→ TASK PROMPT
The answer is to be all of the data below, reproduced exactly.
========
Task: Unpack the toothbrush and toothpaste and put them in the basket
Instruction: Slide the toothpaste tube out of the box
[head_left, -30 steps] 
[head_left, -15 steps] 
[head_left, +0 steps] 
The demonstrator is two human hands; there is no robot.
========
→ EXERCISE ANSWER
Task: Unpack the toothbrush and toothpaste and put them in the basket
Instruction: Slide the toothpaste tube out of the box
[head_left, -30 steps] 
[head_left, -15 steps] 
[head_left, +0 steps] 
The demonstrator is two human hands; there is no robot.

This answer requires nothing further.